[Start of section]
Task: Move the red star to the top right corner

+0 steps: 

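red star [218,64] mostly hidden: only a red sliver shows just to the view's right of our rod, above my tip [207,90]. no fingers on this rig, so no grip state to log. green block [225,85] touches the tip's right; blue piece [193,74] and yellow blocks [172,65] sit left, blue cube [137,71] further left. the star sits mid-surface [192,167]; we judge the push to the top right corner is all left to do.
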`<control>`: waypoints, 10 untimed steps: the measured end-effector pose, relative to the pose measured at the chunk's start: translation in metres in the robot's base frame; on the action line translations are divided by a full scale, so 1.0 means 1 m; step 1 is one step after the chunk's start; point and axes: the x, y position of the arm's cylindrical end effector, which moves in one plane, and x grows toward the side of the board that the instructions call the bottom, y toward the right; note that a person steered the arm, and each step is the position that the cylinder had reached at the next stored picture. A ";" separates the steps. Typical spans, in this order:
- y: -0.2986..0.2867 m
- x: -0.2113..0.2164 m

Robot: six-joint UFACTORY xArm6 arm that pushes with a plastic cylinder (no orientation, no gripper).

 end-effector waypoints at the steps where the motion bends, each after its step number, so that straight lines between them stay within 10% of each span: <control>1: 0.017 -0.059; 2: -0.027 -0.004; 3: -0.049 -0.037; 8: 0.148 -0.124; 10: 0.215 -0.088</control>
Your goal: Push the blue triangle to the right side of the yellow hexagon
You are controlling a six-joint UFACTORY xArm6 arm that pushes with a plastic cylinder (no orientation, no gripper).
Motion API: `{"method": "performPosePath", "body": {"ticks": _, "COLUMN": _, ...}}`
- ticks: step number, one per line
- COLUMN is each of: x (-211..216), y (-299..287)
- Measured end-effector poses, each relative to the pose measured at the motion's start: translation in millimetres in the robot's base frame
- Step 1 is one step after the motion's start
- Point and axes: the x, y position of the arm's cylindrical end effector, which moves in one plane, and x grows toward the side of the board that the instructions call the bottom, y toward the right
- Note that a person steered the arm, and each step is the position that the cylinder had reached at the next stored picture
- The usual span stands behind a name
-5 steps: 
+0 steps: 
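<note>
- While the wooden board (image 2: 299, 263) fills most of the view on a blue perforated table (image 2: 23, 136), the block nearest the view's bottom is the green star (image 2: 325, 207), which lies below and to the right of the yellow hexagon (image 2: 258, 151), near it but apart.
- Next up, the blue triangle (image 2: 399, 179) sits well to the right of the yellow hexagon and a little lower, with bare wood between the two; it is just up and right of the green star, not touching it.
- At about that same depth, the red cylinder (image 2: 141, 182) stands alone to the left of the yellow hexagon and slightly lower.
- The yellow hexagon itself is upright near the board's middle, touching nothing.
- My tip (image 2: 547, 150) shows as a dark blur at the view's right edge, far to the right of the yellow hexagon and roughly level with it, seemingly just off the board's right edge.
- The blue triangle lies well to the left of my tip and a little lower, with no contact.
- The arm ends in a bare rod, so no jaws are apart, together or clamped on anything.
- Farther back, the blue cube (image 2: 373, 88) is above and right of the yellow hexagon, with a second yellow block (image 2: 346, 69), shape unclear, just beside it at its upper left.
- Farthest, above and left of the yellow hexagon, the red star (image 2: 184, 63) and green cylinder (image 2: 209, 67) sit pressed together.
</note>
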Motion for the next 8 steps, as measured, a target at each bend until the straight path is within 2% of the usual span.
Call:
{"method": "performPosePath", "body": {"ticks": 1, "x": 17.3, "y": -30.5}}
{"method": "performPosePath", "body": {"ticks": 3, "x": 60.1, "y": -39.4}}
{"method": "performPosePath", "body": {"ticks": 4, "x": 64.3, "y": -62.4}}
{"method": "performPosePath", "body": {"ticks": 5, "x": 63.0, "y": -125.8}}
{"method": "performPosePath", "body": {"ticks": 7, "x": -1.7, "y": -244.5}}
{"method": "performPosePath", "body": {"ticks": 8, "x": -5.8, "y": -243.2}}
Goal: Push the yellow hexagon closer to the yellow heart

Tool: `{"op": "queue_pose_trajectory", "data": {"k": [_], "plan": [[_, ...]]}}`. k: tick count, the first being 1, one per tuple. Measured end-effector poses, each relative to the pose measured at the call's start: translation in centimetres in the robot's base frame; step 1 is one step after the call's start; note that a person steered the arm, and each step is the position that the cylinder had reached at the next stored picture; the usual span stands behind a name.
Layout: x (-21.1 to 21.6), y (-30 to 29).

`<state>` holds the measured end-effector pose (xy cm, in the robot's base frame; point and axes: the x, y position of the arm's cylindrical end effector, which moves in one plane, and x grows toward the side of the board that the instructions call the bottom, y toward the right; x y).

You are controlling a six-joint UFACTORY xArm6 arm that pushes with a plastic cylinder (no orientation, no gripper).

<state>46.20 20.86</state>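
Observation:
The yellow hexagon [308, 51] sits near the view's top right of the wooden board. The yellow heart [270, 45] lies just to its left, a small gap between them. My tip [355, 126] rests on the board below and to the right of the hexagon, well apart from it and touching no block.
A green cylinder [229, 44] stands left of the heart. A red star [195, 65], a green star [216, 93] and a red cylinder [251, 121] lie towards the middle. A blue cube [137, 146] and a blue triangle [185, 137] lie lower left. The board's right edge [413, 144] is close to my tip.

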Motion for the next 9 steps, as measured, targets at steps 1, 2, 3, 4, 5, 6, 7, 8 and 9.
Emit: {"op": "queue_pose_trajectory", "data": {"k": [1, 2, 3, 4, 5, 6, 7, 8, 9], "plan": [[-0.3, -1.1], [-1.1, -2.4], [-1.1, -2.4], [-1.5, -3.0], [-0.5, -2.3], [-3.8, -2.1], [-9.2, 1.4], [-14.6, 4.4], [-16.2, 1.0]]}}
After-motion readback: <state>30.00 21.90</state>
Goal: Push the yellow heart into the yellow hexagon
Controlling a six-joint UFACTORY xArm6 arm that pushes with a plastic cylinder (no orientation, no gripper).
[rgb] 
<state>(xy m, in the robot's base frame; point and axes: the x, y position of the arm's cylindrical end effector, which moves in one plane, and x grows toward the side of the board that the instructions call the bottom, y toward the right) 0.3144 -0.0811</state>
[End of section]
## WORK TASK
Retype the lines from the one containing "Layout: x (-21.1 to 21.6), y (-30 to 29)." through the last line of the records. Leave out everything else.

## TASK OUTPUT
Layout: x (-21.1 to 21.6), y (-30 to 29).

`<state>` holds the measured end-effector pose (xy cm, in the robot's base frame; point and axes: the x, y position of the arm's cylindrical end effector, which moves in one plane, and x grows toward the side of the board that the instructions call the bottom, y toward the right; x y).

You are controlling a six-joint UFACTORY xArm6 arm that pushes with a plastic cylinder (no orientation, no gripper).

<state>46.20 20.86</state>
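Observation:
The yellow hexagon [308, 51] sits near the view's top right of the wooden board. The yellow heart [270, 45] lies just to its left, a small gap between them. My tip [355, 126] rests on the board below and to the right of the hexagon, well apart from it and touching no block.
A green cylinder [229, 44] stands left of the heart. A red star [195, 65], a green star [216, 93] and a red cylinder [251, 121] lie towards the middle. A blue cube [137, 146] and a blue triangle [185, 137] lie lower left. The board's right edge [413, 144] is close to my tip.
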
Motion for the next 9 steps, as measured, targets at steps 1, 2, 3, 4, 5, 6, 7, 8 and 9.
Emit: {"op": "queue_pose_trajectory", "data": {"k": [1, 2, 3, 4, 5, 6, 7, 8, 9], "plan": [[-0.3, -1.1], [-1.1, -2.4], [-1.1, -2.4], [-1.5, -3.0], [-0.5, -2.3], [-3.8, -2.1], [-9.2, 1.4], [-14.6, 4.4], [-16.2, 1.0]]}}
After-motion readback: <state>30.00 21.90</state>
Goal: Push the yellow heart into the yellow hexagon
Controlling a six-joint UFACTORY xArm6 arm that pushes with a plastic cylinder (no orientation, no gripper).
[rgb] 
<state>(xy m, in the robot's base frame; point and axes: the x, y position of the arm's cylindrical end effector, which moves in one plane, and x grows toward the side of the board that the instructions call the bottom, y toward the right) 0.3144 -0.0811</state>

For this exercise, nothing more remains to be done.